Our study showed that there were observed increase in the pro-inflammatory factors IL-6 and TNF-α in the group treated with prolonged and repeated sevoflurane compared with the control groups, although this increase was not statistically significant. Interestingly, the IL-10, an anti-inflammation cytokine, is also have a tendency higher in sevoflurane group compare to other groups, either in short effect nor the long period effect, although the increase was not significant. An increase in the anti-inflammatory cytokine IL-10 could inhibit the body's response to inflammatory processes and tissue damage. Altogether, our data showed the effect of prolonged and repeated sevoflurane during weaning period at a dose of 3% for 2 hours administered three times (P21, P23 and P25) only showed a tedency of the increase of proinflamatory marker IL-6 and TNF alfa, and also a tendency of the increase of antiinflamatory marker IL-10, thus it was concluded our model could not produce neurotoxic effects in the rat brain. A significant increase in proinflammatory factors is indicative of neuroinflammation, where neuroinflammation is one of the initial mechanisms for neurotoxicity. This contradicts previous studies where this dose was found to cause neurotoxicity (8). This discrepancy could be due to the different ages of the rat models, with the study by Zhang et al. (8) using mice aged P6, P8, and P10 postnatal, while this study used mice aged 21 days or in the post-weaning period.

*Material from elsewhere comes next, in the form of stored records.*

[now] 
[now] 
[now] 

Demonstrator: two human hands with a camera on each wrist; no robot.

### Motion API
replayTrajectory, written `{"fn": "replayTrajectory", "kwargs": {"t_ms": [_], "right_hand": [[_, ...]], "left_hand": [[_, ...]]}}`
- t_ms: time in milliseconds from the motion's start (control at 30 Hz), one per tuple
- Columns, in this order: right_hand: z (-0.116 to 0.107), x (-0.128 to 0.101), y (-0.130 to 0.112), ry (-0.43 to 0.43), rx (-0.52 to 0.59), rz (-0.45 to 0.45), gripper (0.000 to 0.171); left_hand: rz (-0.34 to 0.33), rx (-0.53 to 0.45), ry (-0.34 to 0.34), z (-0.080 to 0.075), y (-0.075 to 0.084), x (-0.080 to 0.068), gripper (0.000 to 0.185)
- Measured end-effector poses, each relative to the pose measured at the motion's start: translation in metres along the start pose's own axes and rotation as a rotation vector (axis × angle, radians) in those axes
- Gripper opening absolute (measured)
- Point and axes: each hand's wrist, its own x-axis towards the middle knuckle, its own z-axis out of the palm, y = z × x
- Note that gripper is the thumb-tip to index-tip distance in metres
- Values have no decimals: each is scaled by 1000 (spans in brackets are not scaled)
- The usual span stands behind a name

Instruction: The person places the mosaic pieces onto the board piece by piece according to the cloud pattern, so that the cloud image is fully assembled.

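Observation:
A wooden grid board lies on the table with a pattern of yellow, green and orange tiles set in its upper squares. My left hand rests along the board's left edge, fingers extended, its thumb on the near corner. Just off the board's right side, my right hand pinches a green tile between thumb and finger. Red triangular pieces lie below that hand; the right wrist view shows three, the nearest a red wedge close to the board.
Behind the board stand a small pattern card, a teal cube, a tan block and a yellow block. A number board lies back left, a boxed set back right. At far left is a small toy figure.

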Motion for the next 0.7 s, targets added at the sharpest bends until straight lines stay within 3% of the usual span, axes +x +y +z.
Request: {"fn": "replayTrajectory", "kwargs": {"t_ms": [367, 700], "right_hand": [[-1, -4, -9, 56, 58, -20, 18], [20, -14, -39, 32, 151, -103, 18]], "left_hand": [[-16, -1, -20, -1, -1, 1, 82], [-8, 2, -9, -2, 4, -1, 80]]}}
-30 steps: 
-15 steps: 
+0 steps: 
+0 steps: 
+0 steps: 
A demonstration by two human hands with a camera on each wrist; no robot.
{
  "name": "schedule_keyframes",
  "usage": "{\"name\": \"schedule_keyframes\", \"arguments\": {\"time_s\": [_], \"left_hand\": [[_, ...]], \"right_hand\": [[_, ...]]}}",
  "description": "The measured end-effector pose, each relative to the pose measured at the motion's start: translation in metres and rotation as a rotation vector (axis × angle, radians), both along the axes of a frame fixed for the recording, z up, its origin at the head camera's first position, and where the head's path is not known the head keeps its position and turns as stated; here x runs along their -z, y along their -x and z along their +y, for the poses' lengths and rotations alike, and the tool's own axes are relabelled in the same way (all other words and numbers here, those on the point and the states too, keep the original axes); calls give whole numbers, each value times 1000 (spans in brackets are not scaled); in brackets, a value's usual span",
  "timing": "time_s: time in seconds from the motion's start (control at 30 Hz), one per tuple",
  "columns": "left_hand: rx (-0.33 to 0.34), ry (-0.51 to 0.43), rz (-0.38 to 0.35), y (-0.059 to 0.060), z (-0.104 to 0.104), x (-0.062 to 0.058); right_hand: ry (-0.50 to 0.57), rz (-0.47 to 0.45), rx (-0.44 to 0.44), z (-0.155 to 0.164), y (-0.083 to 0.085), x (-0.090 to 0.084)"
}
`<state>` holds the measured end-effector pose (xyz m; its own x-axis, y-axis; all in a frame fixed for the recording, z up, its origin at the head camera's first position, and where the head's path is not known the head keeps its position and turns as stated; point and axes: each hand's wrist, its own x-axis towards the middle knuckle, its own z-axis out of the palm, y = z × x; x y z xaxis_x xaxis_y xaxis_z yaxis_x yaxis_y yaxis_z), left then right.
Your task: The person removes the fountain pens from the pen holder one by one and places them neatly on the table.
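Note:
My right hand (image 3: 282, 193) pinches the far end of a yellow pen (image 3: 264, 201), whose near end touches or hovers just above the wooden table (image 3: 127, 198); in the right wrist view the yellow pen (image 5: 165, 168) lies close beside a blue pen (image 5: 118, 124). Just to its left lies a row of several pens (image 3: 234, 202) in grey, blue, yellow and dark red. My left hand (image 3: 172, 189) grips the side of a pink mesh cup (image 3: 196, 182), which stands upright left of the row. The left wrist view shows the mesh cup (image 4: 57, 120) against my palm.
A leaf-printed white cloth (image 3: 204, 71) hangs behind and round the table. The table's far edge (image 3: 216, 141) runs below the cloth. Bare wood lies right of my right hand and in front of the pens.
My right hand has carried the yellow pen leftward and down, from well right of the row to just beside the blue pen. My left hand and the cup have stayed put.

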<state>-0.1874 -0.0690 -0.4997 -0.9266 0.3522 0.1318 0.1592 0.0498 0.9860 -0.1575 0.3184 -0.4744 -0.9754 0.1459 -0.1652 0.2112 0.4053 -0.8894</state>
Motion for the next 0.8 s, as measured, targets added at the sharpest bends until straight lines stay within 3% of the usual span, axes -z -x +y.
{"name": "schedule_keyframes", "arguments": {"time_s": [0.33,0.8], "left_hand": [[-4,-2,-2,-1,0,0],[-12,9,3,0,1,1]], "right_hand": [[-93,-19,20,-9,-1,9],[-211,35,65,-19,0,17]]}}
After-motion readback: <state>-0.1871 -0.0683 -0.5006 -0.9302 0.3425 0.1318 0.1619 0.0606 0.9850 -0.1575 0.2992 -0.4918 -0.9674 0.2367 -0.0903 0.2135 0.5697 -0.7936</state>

It is suggested that mice aged 6 days postnatally have brains that are more vulnerable than those of older mice. Another study highlighted that sevoflurane acts like a double-edged sword; on the one hand, it can cause neuroinflammation, but on the other, it has a neuroprotective effect, which also involves the mechanism of NF-κB activation (14).

PSD-95 levels, a protein marker of brain plasticity, experienced a significant increase in the sevoflurane-only group in the long period effect batch compared to the short period batch. This indicates ongoing neurogenesis in the developing brains of rats and suggests that there is no decrease in PSD-95 due to exposure to sevoflurane as the mice age from 25 days to 51 days. This could be attributed to the neuroprotective effects of sevoflurane. A study by Ramos et al. showed a decrease in S100b levels in the serum of pediatric patients after inhaling sevoflurane, compared to serum levels before exposure, where S100b is a marker of glial cell activation and a marker of central nervous system injury (15). Further, the behavior data at P51 days of sevoflurane group also only showed a tendency lower than the control group. This result in line with the result of the proinflammation markers. While the propolis administration did not have any effect on the proinflammatory cytokines nor the memory function.

5.1. Conclusions

Prolonged and repeated exposure to sevoflurane during the weaning period has no effect on IL-6, TNF-α, IL-10, and PSD-95 levels in the prefrontal cortex, in line with working memory function. Additionally, the administration of propolis did not have any beneficial effect on these parameters. Prolonged and repeated exposure to sevoflurane at a 3% dose during the weaning period is insufficient to establish neuroinflammation conditions that would affect synaptic markers and working memory function. Further study is needed to identify a dose of sevoflurane that causes detrimental effects on memory function and to explore the beneficial effects of propolis on this condition.